Chief Finance Director Vicki Boschert said the hike means a homeowner with a $100,000 home would see an increase of $12.98 on their property tax bill this year.

O’Fallon residents will see an increase in property taxes for 2012.

The city council voted 7-1 on Thursday to approve a property tax levy that maintains the general fund rate at the current 35.62 cents per $100 assessed valuation and raises the debt service fund from 12.67 cents per $100 assessed valuation to 19.50 cents.

This sets the 2012 property tax rate at 55.12 cents per $100 assessed valuation, an increase from 48.38 cents in 2011.

Voting for the tax levy were Bill Gardner, Ward 1, Jim Pepper, Ward 2, John Haman Jr., Ward 3, Bob Howell and Jeff Schwentker, Ward 4, and Mike Pheney and Michael Snowden of Ward 5. Ward 2 Councilwoman Rose Mack voted against the bill. Ward 1 Councilman Rick Lucas and Ward 3 Councilman Rick Battelle were absent.

The debt service fund, serviced by this property tax, pays for the city’s existing debt. New debt can only be incurred after a ballot issue approved by voters.

O'Fallon Chief Finance Director Vicki Boschert said the hike means a homeowner with a $100,000 home would see an increase of $12.98 on their property tax bill this year.

At the Thursday, Aug. 23 meeting, Boschert told the city council, that in order to achieve a level that would fully service the city’s debt needs and keep from taking money out of the reserve, the tax rate needs to be adjusted this year.

“This is the tax that last year, we did not increase, although the calculation, in order for us to make sufficient revenue to pay the debt service, would have called for us to increase that tax rate,” Boschert said, ”Instead, we left that tax rate lower and took money out of our fund balance reserve.”

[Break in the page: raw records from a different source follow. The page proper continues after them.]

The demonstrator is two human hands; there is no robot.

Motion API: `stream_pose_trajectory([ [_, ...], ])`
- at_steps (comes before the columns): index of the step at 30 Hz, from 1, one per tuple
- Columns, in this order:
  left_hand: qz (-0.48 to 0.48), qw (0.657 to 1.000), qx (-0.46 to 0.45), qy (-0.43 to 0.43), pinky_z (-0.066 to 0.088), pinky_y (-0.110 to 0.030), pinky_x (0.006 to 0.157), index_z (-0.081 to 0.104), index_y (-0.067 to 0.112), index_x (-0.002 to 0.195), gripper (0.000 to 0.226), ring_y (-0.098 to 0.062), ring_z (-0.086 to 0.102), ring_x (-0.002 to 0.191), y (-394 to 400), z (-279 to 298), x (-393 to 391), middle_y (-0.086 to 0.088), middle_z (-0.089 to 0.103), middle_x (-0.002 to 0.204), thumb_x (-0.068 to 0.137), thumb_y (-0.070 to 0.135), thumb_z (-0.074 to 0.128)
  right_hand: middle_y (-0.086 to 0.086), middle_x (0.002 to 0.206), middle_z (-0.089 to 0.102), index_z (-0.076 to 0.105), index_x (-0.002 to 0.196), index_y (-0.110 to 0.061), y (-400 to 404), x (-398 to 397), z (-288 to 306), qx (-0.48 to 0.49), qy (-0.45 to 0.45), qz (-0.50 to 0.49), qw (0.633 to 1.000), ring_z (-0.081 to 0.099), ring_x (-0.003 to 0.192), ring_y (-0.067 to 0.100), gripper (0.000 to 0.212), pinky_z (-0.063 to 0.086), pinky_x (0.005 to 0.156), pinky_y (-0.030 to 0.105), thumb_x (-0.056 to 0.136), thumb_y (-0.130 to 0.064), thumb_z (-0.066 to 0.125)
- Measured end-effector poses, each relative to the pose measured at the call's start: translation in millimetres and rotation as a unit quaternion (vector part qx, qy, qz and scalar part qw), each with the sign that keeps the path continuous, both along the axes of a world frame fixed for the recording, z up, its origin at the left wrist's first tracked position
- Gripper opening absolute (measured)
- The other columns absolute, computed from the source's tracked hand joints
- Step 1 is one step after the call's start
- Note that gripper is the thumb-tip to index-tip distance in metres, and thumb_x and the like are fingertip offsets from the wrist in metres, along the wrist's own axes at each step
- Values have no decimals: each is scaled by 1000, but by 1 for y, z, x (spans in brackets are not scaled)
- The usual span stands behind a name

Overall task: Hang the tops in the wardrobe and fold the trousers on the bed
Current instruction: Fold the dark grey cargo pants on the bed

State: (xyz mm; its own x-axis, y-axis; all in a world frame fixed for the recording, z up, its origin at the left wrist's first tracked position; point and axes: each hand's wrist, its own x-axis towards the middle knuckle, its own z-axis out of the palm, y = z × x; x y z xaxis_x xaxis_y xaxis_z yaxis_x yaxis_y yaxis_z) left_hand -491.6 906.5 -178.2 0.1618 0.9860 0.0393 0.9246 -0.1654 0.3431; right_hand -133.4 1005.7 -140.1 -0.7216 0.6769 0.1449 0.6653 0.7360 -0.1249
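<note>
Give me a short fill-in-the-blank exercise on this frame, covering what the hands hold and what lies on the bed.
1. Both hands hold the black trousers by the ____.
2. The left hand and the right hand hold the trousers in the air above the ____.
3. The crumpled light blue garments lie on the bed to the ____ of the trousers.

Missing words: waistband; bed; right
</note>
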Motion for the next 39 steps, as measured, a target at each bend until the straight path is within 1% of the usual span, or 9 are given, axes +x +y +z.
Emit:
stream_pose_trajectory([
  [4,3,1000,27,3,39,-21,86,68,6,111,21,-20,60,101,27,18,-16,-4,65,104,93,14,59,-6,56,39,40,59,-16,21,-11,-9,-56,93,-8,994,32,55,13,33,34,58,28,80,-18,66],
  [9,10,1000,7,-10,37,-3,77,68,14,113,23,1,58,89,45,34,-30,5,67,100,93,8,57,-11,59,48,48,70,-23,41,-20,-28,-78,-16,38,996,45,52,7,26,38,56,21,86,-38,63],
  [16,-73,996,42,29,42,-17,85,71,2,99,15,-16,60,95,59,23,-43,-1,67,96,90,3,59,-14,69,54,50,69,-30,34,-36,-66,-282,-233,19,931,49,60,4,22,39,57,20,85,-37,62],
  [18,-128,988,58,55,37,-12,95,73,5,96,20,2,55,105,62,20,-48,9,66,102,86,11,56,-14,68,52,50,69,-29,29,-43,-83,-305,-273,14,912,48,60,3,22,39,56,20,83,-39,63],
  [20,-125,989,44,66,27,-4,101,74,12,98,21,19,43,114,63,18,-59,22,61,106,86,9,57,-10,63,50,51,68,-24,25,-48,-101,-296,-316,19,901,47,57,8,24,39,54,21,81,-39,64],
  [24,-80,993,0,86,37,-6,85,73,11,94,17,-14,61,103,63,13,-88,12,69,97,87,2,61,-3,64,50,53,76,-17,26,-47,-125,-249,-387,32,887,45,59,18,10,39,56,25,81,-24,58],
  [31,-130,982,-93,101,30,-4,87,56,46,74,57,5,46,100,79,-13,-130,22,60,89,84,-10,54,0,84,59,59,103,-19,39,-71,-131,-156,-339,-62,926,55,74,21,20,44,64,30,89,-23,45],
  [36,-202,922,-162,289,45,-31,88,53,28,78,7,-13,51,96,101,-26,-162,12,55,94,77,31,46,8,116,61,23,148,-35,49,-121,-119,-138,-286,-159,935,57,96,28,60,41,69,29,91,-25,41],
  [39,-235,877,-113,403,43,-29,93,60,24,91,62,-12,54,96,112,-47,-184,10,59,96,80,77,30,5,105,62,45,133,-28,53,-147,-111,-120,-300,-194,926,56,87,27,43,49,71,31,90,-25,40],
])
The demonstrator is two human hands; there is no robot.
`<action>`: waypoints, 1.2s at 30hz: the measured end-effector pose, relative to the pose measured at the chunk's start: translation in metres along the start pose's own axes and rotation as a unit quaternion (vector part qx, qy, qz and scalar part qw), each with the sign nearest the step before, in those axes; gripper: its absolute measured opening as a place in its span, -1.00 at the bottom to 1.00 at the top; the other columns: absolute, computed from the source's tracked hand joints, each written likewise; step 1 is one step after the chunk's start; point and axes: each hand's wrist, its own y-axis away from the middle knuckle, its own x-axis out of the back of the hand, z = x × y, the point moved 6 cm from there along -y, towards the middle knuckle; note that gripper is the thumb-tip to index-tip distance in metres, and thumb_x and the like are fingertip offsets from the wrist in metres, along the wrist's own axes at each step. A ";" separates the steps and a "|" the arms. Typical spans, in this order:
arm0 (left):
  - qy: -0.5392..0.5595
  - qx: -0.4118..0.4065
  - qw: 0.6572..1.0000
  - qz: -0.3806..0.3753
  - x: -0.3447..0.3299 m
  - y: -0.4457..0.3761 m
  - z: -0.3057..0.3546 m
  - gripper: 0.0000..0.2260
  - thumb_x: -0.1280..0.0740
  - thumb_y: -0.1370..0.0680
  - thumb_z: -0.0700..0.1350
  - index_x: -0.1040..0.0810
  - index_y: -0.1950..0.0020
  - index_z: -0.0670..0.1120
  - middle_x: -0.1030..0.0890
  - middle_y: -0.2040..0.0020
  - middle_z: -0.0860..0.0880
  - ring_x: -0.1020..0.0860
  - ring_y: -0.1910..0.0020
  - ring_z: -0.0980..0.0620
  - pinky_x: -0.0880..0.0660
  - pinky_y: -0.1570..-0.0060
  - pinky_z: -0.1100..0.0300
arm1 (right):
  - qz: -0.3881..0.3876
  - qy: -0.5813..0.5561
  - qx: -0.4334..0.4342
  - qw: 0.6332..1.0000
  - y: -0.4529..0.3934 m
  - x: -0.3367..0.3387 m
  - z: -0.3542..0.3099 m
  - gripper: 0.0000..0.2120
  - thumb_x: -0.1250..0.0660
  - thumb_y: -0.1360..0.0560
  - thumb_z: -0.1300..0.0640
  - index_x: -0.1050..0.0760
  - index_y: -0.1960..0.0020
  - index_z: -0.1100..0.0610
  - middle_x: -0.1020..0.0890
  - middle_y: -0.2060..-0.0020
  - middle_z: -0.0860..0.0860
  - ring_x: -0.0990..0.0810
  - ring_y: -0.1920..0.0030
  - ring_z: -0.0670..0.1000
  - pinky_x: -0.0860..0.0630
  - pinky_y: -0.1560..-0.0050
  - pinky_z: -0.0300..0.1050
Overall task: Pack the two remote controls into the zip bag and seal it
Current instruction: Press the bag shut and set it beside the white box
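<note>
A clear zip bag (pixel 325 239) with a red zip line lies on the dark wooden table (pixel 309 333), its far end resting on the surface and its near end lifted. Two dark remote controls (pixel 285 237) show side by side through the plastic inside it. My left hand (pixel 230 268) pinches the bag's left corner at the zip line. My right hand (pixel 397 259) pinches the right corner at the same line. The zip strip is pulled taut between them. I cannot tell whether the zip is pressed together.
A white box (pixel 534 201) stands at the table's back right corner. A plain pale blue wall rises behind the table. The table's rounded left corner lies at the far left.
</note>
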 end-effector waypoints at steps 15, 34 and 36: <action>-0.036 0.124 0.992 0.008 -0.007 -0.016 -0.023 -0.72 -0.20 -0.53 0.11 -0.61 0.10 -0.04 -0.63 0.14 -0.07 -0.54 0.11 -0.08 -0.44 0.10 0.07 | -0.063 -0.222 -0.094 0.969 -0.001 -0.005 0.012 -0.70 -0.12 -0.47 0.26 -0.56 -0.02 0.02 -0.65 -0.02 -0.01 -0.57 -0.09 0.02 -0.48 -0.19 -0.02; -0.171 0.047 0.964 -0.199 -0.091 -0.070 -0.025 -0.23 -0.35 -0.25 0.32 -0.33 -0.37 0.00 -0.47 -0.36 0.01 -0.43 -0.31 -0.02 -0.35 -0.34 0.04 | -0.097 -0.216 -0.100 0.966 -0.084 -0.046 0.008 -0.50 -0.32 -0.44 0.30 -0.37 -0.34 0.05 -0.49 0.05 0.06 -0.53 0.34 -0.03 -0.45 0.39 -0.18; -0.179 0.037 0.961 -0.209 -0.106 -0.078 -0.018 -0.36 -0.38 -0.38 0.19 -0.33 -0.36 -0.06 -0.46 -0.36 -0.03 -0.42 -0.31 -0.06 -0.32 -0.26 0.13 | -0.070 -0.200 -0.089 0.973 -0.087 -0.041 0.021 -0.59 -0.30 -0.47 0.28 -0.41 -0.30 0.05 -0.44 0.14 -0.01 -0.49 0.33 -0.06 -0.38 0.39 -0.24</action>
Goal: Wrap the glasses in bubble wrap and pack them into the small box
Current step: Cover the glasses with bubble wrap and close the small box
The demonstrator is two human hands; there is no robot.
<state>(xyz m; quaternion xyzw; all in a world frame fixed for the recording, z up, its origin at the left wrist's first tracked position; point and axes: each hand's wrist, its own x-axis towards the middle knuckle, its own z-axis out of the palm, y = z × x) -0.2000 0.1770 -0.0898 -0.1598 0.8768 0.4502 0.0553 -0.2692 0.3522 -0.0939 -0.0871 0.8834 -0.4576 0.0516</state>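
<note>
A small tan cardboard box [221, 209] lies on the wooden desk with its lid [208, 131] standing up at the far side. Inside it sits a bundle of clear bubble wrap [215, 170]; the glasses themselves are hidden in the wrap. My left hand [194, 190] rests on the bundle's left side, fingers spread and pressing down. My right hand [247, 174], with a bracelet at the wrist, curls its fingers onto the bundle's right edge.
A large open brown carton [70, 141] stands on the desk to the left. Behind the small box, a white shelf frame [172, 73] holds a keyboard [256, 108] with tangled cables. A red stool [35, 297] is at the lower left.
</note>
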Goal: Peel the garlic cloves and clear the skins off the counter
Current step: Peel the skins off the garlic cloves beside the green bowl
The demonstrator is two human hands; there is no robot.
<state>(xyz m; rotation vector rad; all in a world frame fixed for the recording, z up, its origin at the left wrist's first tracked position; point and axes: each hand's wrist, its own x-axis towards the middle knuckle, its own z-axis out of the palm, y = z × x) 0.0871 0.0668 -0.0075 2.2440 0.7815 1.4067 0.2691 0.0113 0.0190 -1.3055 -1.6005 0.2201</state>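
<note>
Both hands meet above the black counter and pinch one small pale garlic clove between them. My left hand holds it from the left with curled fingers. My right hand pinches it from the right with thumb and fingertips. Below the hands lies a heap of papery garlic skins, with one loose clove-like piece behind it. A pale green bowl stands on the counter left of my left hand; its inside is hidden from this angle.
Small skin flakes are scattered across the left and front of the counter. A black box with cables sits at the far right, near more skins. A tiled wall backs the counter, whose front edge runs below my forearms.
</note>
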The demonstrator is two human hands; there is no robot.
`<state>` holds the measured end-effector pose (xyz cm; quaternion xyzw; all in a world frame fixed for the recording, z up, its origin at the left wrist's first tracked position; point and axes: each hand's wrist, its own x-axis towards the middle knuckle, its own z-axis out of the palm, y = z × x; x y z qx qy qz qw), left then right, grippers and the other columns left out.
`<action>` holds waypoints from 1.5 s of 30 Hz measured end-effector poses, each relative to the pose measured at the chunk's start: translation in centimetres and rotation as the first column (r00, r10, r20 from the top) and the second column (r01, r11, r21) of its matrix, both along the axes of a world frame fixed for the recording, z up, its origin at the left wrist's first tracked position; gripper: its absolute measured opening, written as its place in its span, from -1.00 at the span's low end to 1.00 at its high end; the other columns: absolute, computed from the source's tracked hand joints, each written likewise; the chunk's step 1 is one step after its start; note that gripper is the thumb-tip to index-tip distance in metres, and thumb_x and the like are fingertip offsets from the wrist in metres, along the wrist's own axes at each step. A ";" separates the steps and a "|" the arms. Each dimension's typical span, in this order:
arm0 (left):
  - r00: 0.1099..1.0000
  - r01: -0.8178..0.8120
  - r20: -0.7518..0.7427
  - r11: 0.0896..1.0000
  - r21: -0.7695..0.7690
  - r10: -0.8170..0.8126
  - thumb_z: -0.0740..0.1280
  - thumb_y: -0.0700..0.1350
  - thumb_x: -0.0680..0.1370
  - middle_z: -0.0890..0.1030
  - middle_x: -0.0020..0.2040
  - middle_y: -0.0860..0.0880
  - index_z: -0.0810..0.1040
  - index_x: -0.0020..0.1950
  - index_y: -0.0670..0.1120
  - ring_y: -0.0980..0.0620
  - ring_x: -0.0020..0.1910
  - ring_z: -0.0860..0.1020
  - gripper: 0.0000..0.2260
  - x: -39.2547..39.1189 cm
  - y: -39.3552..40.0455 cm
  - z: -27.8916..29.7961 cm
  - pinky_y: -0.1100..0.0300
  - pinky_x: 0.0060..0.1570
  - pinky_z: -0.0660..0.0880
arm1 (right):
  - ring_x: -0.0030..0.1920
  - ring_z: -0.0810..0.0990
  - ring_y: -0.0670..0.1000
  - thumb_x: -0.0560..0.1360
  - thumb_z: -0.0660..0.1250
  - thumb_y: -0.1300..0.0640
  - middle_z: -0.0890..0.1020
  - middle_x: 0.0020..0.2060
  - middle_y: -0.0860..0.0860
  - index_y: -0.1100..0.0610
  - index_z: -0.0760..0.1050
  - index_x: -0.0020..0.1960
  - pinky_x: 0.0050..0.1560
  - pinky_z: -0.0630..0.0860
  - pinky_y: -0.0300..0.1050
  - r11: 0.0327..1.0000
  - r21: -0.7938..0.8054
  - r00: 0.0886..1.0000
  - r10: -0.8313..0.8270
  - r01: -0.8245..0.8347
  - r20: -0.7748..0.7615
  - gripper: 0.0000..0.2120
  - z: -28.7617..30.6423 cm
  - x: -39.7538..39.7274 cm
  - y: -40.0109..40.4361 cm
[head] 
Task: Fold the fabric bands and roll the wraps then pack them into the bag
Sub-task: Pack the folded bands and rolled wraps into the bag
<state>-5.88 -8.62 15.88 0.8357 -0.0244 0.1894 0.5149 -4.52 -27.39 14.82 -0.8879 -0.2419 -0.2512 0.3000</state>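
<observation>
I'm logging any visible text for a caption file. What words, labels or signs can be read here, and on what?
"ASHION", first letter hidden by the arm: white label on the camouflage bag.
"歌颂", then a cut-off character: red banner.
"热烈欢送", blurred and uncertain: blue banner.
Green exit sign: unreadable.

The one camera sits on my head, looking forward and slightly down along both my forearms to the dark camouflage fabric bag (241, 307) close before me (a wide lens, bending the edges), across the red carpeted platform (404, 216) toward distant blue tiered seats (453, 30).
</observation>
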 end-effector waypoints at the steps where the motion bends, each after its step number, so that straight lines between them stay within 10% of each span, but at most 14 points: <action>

Boschert said the calculation used to determine the rate, was examined to gather an idea of what the fund would need for the next 10 years.

“What we don’t want to do, is we don’t want to have to set a rate, come back set a rate higher the next year and then lower the rate,” Boschert said. “I think it makes it harder for our residents to plan, when they’re trying to plan their budget.”